Nash v DPP
Jurisdiction | Ireland |
Court | Supreme Court |
Judge | Mr. Justice Hardiman,Mr. Justice Clarke,Mr Justice Charleton |
Judgment Date | 29 January 2015 |
Neutral Citation | [2015] IESC 32 |
Docket Number | [Appeal No: 22/2013 & 24/2013] |
Date | 29 January 2015 |
[2015] IESC 32
Denham C.J.
Hardiman J.
O'Donnell J.
Clarke J.
Charleton J.
[Appeal No: 22/2013 & 24/2013]
THE SUPREME COURT
Crime & sentencing – Murder – Trial – Application to prohibit – Appeal from refusal of High Court to prohibit trial
Facts: The appellant was alleged to have committed high profile murders of two women. Due to an alternative suspect (now deceased) and the appellant both making independent confessions, a decision was taken to not bring the matter to trial. New evidence emerged, and the decision was made to charge the appellant. He had applied to the High Court to prohibit his trial, but this application was refused. He now appealed to the Supreme Court.
Held by Justice Clarke, (Justices Hardiman, O'Donnell and Charleton also giving judgments), that the appeal would be dismissed. Having considered the earlier case law on lapse of time, that the existence of a breach of a constitutional right to a timely trial alone did not mean there could be no trial. The constitution required that civil and criminal matters were to be brought to trial to be determined on the merits. For this not to happen, a serious factor would have to exist which would outweigh the imperative for a trial. In the instant case, Clarke J was not convinced such a factor existed and suggested the trial judge would be best placed to assess the evidence.

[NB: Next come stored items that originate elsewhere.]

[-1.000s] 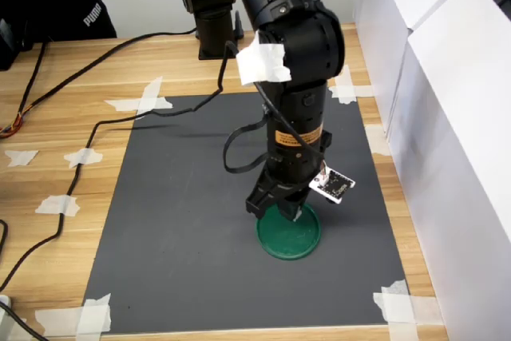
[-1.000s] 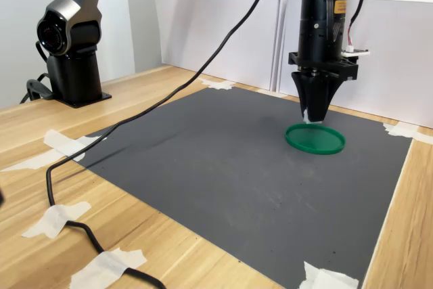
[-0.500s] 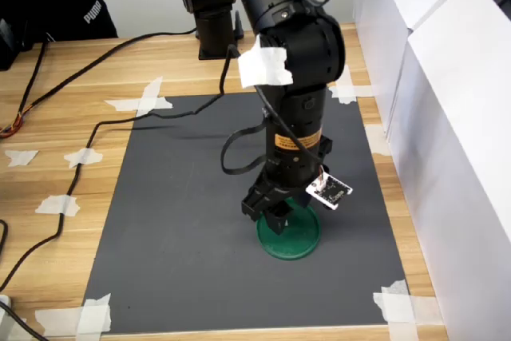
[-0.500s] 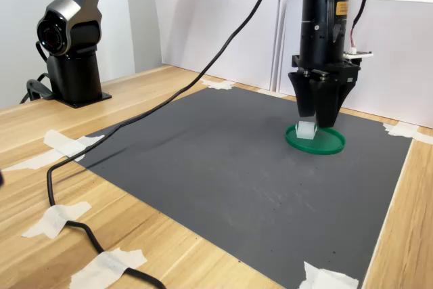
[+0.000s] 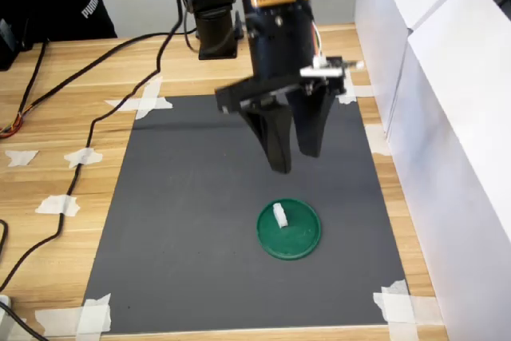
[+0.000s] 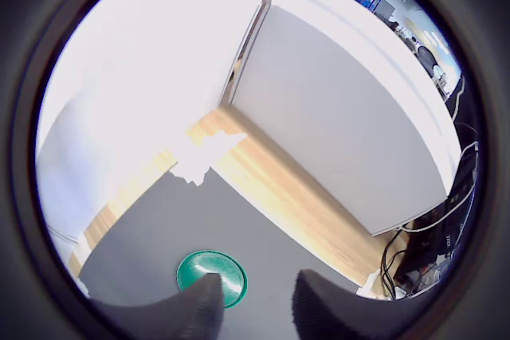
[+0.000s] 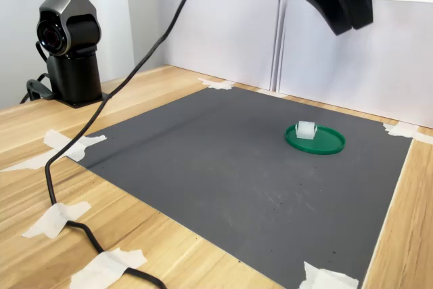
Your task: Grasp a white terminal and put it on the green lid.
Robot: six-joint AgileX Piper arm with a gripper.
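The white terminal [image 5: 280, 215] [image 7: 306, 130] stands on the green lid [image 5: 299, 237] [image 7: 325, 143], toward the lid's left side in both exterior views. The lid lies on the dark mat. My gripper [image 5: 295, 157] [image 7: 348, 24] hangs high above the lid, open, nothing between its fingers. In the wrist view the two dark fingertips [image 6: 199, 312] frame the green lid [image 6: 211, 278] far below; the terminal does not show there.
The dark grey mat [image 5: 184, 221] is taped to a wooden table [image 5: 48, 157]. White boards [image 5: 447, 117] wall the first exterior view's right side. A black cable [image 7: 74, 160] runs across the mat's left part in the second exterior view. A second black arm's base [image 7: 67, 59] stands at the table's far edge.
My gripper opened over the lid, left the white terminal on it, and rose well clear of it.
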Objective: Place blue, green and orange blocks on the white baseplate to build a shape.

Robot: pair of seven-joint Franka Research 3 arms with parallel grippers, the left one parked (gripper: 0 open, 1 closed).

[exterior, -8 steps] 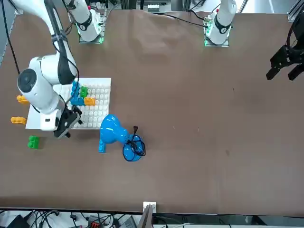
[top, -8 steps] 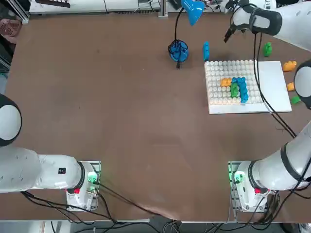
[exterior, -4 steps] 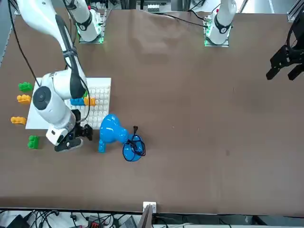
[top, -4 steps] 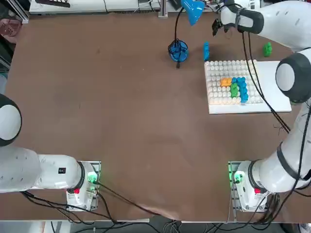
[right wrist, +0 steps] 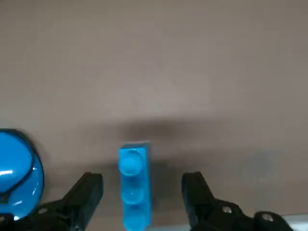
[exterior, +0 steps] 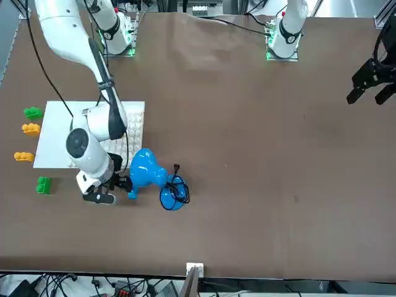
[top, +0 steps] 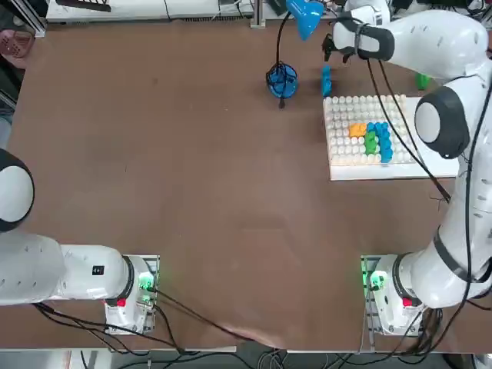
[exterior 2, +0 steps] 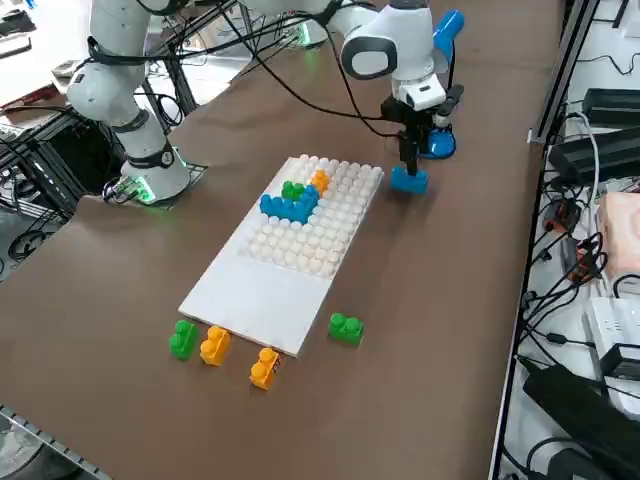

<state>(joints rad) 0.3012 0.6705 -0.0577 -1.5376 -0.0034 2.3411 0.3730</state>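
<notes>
A loose blue block [top: 327, 79] lies on the table between the white baseplate [top: 431, 131] and the lamp. My right gripper [right wrist: 142, 192] hangs open just over it, one finger [right wrist: 88, 193] on each side, not touching; the same gripper [exterior 2: 405, 157] stands upright above the block [exterior 2: 409, 180]. On the studded plate [exterior 2: 255, 290] sit an orange block [top: 357, 130], a green block [top: 371, 142] and a blue L-shaped row [top: 383, 140], packed together.
A blue desk lamp [top: 281, 80] stands close to the loose blue block, its base [right wrist: 17, 174] beside one finger. Loose green [exterior 2: 345, 327], green [exterior 2: 183, 338] and two orange blocks [exterior 2: 214, 346] lie past the plate's smooth end.
My right arm swung from past the plate's far corner toward the lamp and now hovers over the loose blue block. The fingers stayed open; no block moved.
</notes>
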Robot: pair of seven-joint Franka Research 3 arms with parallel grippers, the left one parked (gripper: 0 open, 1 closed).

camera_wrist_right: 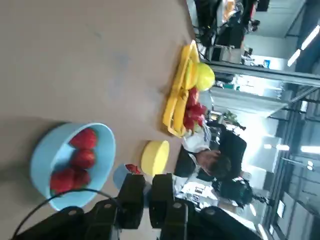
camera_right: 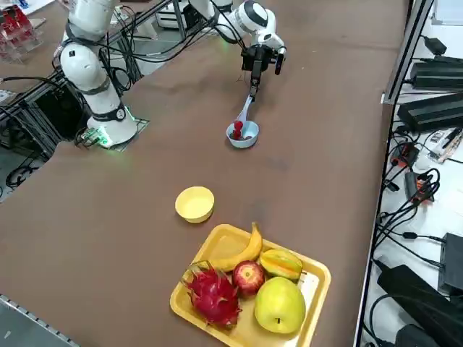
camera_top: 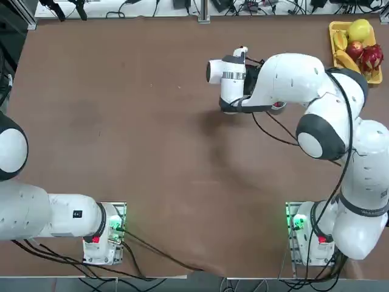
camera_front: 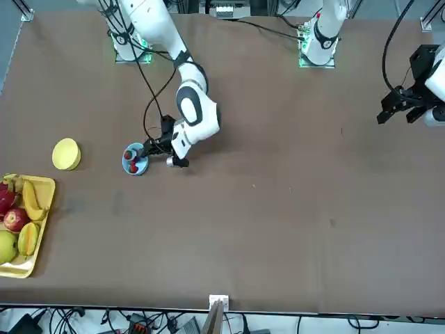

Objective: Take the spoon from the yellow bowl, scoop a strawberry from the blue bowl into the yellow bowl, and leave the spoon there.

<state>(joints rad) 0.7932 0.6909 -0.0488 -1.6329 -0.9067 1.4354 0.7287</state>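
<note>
My right gripper is shut on the handle of the pale spoon, which slants down to the blue bowl. In the right wrist view the fingers pinch the handle. The spoon's scoop lies by the blue bowl's rim, with a small red strawberry on it. Three more strawberries lie inside the bowl. The yellow bowl stands empty, apart from the blue one and toward the fruit tray. The front view shows the gripper beside the blue bowl, with the yellow bowl further along.
A yellow rectangular fruit tray with banana, apple and dragon fruit sits near the table corner beyond the yellow bowl. In the top view my arm covers the bowls. A person shows past the table's edge in the wrist view.
</note>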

On the 8 th of December, 2014, the Court heard this appeal. The Court stated that it would give its decision shortly but reserve the reasons till a later date.
On the 10 th December the Court later dismissed the appeal, thereby allowing Mr. Nash's trial to proceed. I now set out the reasons for my concurrence in that decision.
On the 6 th March 1997, Sylvia Sheils and Mary Callinan were unlawfully killed in sheltered accommodation, ‘Orchard View’, at Grangegorman Psychiatric Hospital, Dublin. They were brutally slain, Post mortem examination showed that they had each received multiple stab wounds and, additionally, their bodies had been gratuitously mutilated.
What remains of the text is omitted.